# Downloading to Kindle for PC



## Fluges (Oct 13, 2010)

Greetings.  I have a Kindle 3 on order.  While I'm waiting, I've installed Kindle for PC and I've ordered two books (free ones, $0.0, from Amazon), to be delivered by Wi Fi.  They haven't turned up and when I go to: tools ... syn and new items, I get the message:  Unable to connect at this time, please try again later.

The Kindle for PC is registered and I can't figure out what the problem may be.  Can anybody help?

Thanks.


----------



## Ann in Arlington (Oct 27, 2008)

You don't download to the Kindle for PC by wifi. . . .you just download.  If you sent them to the Kindle for PC you should be able to open them via that program.  

If you sent them to the Kindle, they should be in your archive and you'll be able to d/l them as soon as you get the device, get it charged, and turn on wifi.

If you open Kindle for PC and look in "archived items" you should see the two books there and should be able to download them to that program that way.

Alternatively, you can go to Manage Your Kindle on Amazon and request to 'deliver' it to the Kindle for PC.


----------



## Fluges (Oct 13, 2010)

Thanks.  I've downloaded to Kindle for PC and I redelivered via Manage your Kindle.  I got the receipt from Amazon saying they've been downloaded, but they don't appear in my Kindle for PC archive and I get the message 'can't connect at this time, try again later'.

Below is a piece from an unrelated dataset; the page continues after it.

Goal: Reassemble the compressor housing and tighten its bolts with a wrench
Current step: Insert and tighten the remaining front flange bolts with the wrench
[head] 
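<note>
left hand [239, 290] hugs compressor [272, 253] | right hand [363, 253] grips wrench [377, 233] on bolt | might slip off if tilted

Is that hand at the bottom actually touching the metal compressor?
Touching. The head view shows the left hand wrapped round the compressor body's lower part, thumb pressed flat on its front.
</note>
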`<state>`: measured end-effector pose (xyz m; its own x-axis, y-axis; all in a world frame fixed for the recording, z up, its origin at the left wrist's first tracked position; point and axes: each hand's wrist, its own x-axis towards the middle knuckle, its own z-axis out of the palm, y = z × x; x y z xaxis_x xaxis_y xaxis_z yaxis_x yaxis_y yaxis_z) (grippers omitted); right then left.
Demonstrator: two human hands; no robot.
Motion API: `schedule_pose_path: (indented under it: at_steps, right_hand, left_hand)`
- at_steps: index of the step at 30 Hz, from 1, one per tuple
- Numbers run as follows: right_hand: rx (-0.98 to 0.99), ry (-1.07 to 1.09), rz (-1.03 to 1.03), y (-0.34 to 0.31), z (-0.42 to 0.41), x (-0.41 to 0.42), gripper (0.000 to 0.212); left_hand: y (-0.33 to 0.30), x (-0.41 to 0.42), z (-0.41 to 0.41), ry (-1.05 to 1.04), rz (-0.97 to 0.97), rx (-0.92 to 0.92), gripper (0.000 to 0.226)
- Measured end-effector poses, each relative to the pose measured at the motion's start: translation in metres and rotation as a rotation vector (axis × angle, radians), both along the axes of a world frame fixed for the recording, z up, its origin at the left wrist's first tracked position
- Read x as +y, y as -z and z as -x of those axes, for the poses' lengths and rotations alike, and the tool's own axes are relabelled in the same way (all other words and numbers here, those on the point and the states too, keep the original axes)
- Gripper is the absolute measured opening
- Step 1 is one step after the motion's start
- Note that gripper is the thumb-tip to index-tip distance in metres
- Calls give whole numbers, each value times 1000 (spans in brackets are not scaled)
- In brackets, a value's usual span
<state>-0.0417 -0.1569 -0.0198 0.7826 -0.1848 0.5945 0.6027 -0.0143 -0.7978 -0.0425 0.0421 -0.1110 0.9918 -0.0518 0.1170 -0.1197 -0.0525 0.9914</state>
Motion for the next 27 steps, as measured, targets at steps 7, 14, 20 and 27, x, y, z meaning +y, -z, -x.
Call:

Do you think I should uninstall/reinstall Kindle for PC?


----------



## Kindleing (Aug 19, 2010)

It may not be the same problem you're having, but I have had problems with Kindle for Mac losing its link to Amazon - it thinks it is registered, and Amazon shows it as registered, but it isn't really.  If you check the registration on K4M it doesn't show the correct account - it just has some trash characters in it.  I have had to deregister it on Amazon and deregister it on the Mac, and then re-register it from the Mac.  Then it works fine until the next time it forgets who it is.  When that happens, everything on it still works but you can't put anything new on it.

Wally


----------